## What this task involves
All records need to be reproduced exactly. Keep every word as it is.
╭──
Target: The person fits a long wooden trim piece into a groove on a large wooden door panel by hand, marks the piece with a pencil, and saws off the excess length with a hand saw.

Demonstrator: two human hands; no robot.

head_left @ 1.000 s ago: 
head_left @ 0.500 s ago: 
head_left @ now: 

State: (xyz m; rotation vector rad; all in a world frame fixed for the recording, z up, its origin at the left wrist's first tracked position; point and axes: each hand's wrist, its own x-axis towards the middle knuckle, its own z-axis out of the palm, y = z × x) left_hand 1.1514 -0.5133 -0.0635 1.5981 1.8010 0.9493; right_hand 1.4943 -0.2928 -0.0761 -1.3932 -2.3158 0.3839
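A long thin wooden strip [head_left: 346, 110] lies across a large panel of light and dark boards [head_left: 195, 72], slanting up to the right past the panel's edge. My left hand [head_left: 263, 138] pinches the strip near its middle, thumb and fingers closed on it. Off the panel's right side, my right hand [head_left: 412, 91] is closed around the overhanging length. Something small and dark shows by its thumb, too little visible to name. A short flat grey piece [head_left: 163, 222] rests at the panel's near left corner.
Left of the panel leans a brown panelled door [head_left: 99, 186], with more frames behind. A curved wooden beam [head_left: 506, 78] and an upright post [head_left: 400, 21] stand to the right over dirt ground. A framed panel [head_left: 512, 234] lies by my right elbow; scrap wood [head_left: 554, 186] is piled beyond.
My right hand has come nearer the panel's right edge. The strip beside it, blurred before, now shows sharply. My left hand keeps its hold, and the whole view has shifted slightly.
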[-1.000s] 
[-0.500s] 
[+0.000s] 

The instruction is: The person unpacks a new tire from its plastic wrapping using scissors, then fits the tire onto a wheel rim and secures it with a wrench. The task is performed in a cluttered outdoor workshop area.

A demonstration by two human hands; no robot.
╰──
## Answer space
Target: The person fits a long wooden trim piece into a groove on a large wooden door panel by hand, marks the piece with a pencil, and saws off the excess length with a hand saw.

Demonstrator: two human hands; no robot.

head_left @ 1.000 s ago: 
head_left @ 0.500 s ago: 
head_left @ now: 

State: (xyz m; rotation vector rad; all in a world frame fixed for the recording, z up, its origin at the left wrist's first tracked position; point and axes: each hand's wrist, its own x-axis towards the middle knuckle, its own z-axis out of the palm, y = z × x) left_hand 1.1514 -0.5133 -0.0635 1.5981 1.8010 0.9493; right_hand 1.4943 -0.2928 -0.0761 -1.3932 -2.3158 0.3839
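A long thin wooden strip [head_left: 346, 110] lies across a large panel of light and dark boards [head_left: 195, 72], slanting up to the right past the panel's edge. My left hand [head_left: 263, 138] pinches the strip near its middle, thumb and fingers closed on it. Off the panel's right side, my right hand [head_left: 412, 91] is closed around the overhanging length. Something small and dark shows by its thumb, too little visible to name. A short flat grey piece [head_left: 163, 222] rests at the panel's near left corner.
Left of the panel leans a brown panelled door [head_left: 99, 186], with more frames behind. A curved wooden beam [head_left: 506, 78] and an upright post [head_left: 400, 21] stand to the right over dirt ground. A framed panel [head_left: 512, 234] lies by my right elbow; scrap wood [head_left: 554, 186] is piled beyond.
My right hand has come nearer the panel's right edge. The strip beside it, blurred before, now shows sharply. My left hand keeps its hold, and the whole view has shifted slightly.
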[-1.000s] 
[-0.500s] 
[+0.000s] 

The instruction is: The person unpacks a new tire from its plastic wrapping using scissors, then fits the tire onto a wheel rim and secures it with a wrench. The task is performed in a cluttered outdoor workshop area.

A demonstration by two human hands; no robot.

The output has been completed.